Output the listing in full. Every line stays exactly as it is.

◆ **DATA SECTION**
--
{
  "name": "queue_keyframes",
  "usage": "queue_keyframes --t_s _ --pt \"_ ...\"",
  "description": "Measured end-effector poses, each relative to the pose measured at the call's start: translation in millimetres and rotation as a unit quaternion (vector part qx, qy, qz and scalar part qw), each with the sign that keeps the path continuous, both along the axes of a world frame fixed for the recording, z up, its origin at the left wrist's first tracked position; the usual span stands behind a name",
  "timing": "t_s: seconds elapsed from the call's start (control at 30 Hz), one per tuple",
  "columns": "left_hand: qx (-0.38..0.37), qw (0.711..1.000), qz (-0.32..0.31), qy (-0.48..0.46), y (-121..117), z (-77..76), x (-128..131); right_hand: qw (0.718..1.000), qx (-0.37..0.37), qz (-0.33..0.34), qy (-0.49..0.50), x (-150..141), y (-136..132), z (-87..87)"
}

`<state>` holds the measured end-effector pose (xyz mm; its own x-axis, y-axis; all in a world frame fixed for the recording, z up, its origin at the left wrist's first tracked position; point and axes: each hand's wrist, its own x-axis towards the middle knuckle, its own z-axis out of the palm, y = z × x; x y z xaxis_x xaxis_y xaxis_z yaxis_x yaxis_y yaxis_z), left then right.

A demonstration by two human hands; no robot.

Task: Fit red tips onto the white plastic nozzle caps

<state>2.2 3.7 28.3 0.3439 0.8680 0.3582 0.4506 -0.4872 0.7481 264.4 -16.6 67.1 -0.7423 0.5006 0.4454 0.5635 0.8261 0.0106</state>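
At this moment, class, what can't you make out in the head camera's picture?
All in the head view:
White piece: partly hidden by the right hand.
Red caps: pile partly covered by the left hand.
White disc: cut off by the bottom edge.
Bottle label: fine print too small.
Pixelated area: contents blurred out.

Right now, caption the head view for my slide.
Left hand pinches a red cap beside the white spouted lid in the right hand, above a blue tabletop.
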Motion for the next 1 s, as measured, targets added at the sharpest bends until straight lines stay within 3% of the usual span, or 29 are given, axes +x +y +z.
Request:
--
◆ **EXERCISE ANSWER**
{
  "name": "queue_keyframes",
  "usage": "queue_keyframes --t_s _ --pt \"_ ...\"",
  "description": "Measured end-effector poses, each relative to the pose measured at the call's start: translation in millimetres and rotation as a unit quaternion (vector part qx, qy, qz and scalar part qw), each with the sign that keeps the path continuous, both along the axes of a world frame fixed for the recording, z up, its origin at the left wrist's first tracked position; the usual span stands behind a name",
  "timing": "t_s: seconds elapsed from the call's start (control at 30 Hz), one per tuple",
  "columns": "left_hand: qx (-0.38..0.37), qw (0.711..1.000), qz (-0.32..0.31), qy (-0.48..0.46), y (-121..117), z (-77..76), x (-128..131); right_hand: qw (0.718..1.000), qx (-0.37..0.37), qz (-0.33..0.34), qy (-0.49..0.50), x (-150..141), y (-136..132), z (-87..87)"
}

`<state>` holds the measured end-effector pose (xyz mm; its own x-axis, y-axis; all in a world frame fixed for the recording, z up, its origin at the left wrist's first tracked position; point and axes: each hand's wrist, its own x-axis towards the middle knuckle, its own z-axis out of the palm, y = z × x; x y z xaxis_x xaxis_y xaxis_z yaxis_x yaxis_y yaxis_z), left then right.

A demonstration by two human hands; no robot.

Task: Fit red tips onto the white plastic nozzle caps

<state>2.2 3.7 28.3 0.3439 0.8680 0.3582 0.4506 -0.4872 0.7481 264.4 -16.6 67.1 -0.7423 0.5006 0.4454 0.5635 0.8261 0.0106</state>
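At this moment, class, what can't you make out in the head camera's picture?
All in the head view:
White piece: partly hidden by the right hand.
Red caps: pile partly covered by the left hand.
White disc: cut off by the bottom edge.
Bottle label: fine print too small.
Pixelated area: contents blurred out.

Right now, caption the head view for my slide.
Left hand pinches a red cap beside the white spouted lid in the right hand, above a blue tabletop.
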Motion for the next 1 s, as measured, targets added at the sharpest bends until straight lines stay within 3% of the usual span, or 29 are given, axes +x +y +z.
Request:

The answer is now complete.